Former Huawei Smartphone Sub-brand Honor Zhao Ming Said To Withdraw Team India Amid Geopolitical Tensions
Former Huawei sub-brand and Chinese handset maker Honor has pulled its team from India amid geopolitical tensions, claims a report. This development comes amid the Indian government’s tightened scrutiny and investigations of several major Chinese smartphone brands like Vivo and Xiaomi.
According to a report by South China Morning Post, Honor’s CEO Zhao Ming, the company, which was previously under Huawei Technologies Co, has pulled its team from India. The Shenzhen-based company’s Indian business will remain in operation, managed by local partners, Zhao was quoted as saying by the SCMP report, but the brand will adopt a “very safe approach”.
Chinese conglomerate Huawei and its former sub-brand Honor were hit hard by the US sanctions in 2019. To help the former sub-brand bypass trade restrictions imposed by the US, Huawei in 2020 sold the brand to a consortium led by the Shenzhen government. Last October, Honor restarted its partnership with Google and launched a handset equipped with Google apps outside its home turf China.

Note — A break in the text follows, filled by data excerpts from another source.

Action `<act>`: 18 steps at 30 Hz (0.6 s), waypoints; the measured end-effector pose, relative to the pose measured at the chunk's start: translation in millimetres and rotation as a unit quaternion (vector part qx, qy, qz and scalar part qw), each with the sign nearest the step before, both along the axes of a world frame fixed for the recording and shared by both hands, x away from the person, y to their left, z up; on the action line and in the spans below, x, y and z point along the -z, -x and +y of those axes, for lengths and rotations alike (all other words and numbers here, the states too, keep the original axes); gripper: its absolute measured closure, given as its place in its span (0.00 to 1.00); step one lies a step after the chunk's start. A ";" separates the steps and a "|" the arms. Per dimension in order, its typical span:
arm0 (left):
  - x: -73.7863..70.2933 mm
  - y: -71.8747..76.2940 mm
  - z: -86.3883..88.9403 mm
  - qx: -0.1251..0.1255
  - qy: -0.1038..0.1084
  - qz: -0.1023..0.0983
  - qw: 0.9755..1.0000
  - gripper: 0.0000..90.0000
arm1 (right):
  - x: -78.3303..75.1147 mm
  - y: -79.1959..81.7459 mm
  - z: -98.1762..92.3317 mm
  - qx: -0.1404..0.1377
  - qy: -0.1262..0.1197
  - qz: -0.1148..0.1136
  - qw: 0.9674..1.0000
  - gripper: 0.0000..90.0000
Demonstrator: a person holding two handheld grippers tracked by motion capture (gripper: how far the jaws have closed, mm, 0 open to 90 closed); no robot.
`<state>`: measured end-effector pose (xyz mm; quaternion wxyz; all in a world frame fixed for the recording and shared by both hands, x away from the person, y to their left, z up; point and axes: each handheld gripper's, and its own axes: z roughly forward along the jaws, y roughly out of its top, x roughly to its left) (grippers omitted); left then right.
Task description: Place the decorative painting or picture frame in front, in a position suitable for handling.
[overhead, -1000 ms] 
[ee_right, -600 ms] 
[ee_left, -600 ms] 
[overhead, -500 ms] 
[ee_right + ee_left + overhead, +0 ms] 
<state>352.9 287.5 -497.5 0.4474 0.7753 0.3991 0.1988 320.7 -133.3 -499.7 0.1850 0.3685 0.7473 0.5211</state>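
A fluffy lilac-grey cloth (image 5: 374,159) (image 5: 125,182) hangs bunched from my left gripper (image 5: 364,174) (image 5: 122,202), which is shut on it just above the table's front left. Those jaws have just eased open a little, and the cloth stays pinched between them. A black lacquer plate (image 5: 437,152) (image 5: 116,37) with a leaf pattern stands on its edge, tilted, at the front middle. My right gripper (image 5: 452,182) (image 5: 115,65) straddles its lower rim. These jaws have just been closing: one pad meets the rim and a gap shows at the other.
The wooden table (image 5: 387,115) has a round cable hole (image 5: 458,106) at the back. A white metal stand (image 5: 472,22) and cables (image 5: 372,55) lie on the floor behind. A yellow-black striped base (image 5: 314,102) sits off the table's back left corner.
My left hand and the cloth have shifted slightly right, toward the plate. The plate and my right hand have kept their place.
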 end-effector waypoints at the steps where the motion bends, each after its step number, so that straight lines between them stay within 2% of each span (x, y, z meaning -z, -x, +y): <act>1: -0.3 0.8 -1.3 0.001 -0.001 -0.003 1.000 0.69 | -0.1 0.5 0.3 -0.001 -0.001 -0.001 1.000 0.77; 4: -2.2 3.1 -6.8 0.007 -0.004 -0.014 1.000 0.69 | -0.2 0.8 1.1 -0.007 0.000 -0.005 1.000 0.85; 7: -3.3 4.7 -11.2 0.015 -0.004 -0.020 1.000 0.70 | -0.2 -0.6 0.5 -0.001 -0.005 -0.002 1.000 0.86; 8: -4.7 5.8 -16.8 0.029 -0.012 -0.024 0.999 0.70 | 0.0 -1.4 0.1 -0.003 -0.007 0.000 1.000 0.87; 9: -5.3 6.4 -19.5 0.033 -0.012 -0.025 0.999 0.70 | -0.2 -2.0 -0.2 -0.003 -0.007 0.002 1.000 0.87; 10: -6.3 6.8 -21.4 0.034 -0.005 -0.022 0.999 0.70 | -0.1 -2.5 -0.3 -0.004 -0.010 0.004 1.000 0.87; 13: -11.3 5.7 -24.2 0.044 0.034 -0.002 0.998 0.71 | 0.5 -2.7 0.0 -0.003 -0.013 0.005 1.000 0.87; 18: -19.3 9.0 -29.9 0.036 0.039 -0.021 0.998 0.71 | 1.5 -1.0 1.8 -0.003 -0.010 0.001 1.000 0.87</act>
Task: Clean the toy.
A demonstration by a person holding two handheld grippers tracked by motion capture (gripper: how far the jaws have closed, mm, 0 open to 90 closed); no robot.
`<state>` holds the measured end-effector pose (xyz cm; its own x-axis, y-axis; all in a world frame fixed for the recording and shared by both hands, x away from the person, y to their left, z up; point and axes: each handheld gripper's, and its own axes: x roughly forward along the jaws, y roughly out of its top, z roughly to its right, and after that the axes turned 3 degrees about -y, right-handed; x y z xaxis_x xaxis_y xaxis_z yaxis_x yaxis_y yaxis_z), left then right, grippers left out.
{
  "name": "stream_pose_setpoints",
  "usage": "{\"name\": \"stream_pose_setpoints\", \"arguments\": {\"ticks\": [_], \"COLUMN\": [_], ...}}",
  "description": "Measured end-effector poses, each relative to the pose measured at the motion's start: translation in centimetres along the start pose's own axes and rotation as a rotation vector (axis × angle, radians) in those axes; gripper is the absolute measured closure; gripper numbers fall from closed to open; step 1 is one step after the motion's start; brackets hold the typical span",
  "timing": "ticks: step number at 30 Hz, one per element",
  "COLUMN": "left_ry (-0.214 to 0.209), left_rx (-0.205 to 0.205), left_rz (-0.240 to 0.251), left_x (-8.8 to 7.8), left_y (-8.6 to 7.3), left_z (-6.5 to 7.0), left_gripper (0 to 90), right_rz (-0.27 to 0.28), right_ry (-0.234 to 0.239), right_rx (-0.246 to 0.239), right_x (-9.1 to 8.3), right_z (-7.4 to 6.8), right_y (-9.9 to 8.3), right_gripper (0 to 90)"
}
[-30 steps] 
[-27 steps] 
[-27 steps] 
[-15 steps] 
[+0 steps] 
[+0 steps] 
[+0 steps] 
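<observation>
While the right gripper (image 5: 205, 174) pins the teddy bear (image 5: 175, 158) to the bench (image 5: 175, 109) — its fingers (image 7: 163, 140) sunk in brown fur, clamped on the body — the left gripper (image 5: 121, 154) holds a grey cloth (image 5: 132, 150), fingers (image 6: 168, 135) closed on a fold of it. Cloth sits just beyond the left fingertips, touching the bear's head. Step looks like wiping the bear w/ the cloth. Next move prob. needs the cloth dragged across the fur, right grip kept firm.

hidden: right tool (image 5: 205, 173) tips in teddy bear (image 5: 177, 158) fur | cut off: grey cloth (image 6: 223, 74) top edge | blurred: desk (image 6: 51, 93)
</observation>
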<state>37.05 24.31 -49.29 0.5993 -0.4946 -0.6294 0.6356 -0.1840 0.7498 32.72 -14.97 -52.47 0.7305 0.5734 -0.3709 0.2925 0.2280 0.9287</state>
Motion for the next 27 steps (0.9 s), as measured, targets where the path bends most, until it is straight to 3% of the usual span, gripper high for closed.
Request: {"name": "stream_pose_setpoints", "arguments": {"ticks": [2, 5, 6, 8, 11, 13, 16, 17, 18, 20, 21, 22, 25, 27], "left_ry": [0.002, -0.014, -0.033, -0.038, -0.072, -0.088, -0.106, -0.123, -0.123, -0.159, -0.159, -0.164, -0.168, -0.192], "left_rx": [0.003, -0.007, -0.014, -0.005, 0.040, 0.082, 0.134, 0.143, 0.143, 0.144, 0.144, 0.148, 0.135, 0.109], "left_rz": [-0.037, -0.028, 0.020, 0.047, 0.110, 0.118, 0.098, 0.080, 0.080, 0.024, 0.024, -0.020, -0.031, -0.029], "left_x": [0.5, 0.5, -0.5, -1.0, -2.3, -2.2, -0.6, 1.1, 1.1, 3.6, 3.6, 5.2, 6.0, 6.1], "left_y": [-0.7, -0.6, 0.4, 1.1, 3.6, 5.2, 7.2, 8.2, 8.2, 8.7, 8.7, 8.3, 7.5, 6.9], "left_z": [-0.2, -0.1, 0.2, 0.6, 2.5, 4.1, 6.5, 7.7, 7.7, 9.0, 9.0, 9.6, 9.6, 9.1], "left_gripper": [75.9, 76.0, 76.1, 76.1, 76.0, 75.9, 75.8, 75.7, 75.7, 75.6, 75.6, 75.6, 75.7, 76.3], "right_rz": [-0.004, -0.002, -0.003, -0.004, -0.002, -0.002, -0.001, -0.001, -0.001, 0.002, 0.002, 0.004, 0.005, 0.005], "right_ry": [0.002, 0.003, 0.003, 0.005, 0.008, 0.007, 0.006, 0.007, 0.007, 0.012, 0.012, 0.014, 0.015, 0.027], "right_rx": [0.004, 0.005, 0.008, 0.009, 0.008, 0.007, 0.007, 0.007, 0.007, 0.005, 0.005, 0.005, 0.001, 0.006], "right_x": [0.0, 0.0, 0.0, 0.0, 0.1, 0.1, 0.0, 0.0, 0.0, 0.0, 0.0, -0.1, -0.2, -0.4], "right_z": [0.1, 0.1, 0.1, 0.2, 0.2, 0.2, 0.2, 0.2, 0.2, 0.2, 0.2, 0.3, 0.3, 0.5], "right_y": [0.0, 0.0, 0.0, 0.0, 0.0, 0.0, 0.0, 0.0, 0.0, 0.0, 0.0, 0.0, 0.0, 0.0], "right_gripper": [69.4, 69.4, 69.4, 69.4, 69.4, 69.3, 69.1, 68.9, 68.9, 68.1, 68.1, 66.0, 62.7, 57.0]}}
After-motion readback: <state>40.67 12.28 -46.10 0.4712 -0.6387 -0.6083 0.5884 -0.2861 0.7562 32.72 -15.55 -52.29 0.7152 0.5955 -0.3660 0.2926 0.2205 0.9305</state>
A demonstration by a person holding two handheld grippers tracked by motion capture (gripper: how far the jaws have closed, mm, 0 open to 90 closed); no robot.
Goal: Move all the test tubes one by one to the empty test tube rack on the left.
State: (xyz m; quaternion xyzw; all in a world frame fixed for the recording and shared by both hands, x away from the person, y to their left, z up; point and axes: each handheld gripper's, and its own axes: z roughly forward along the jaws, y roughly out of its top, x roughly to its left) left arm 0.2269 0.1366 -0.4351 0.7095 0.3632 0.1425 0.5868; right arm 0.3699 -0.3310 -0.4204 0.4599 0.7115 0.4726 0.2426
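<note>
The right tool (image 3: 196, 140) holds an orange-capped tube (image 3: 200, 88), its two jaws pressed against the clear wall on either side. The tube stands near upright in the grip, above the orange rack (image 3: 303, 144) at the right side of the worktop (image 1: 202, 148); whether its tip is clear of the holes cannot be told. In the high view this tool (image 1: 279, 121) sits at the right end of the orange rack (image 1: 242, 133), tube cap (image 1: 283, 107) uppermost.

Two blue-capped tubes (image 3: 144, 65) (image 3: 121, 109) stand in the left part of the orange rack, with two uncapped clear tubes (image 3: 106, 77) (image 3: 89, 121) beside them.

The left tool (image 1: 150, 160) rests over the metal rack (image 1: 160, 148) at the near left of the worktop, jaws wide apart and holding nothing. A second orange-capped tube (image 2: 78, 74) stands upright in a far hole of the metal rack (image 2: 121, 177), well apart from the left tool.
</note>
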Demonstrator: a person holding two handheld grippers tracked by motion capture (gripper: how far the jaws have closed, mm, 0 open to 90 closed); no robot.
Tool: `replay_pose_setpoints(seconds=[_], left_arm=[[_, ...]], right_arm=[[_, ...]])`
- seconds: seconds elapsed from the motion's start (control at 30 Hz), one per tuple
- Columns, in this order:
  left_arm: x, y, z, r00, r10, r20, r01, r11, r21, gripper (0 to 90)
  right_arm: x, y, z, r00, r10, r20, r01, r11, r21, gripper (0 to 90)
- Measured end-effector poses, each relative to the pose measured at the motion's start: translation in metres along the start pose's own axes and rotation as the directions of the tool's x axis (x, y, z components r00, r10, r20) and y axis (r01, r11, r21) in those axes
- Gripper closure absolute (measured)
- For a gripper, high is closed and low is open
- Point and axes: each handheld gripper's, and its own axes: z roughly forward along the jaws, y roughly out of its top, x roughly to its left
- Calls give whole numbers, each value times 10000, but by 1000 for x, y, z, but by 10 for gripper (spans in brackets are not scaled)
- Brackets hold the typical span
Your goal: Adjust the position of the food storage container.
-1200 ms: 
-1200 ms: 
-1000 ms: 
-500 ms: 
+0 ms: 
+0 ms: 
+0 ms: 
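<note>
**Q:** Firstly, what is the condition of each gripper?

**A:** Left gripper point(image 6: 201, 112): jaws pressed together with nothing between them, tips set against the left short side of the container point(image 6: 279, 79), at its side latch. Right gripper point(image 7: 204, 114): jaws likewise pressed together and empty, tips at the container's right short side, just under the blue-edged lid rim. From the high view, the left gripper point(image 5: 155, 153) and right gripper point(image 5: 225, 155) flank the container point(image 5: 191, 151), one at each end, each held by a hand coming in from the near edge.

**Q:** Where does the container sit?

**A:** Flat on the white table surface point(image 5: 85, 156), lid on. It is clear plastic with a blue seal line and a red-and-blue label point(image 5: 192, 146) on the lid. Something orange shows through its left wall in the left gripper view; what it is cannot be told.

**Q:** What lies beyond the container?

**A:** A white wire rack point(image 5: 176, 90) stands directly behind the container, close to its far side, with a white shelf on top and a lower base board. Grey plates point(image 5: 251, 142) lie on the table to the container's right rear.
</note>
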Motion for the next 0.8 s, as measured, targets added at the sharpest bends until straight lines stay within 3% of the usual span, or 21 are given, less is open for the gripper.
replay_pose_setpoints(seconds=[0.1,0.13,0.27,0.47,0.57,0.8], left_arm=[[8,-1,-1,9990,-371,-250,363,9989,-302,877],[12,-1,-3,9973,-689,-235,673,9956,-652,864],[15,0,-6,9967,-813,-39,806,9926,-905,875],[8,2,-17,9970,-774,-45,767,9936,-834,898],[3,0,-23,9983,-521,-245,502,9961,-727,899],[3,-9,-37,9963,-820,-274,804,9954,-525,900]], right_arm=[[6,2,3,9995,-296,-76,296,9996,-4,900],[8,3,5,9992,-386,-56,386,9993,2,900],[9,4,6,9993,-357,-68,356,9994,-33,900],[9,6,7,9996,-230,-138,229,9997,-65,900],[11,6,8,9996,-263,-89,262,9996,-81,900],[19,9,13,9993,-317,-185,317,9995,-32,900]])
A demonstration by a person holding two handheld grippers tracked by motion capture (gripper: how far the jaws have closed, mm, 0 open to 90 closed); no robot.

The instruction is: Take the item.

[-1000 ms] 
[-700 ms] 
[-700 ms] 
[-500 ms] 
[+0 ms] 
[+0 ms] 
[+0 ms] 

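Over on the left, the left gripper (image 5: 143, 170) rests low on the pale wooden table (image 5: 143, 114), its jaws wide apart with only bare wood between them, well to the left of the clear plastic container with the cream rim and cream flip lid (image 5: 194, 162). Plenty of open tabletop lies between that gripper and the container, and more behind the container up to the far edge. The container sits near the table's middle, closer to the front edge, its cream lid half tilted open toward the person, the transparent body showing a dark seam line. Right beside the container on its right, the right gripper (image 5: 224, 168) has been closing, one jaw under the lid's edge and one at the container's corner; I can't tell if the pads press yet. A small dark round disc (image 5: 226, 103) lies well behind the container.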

Meanwhile, earlier this month, the Enforcement Directorate (ED) continued searches at the premises of Chinese companies in a money laundering case, Wang Xiaojian, counsellor and spokesperson from the Chinese Embassy in India, said the frequent investigations by Indian authorities into Chinese enterprises “chill the confidence and willingness of market entities from other countries, including those from China to invest in India”.
As the ED raided 44 locations in 22 states on Tuesday and Wednesday, the directors of some of the companies associated with Vivo fled India.
According to sources, two of the Chinese directors of Solan, a Himachal Pradesh-based company, that was associated with Vivo, have likely fled India, as ED registered a prevention of money laundering case.
The Chinese nationals were made directors in the Indian entities with fake documents.
The enforcement agency has so far received information about money laundering worth Rs 10,000 crore during the raids, according to ED sources.
The Chinese embassy spokesperson said that the “frequent investigations by Indian authorities into Chinese enterprises not only disrupt normal business activities and damage the goodwill, but also impede the improvement of business environment in India”.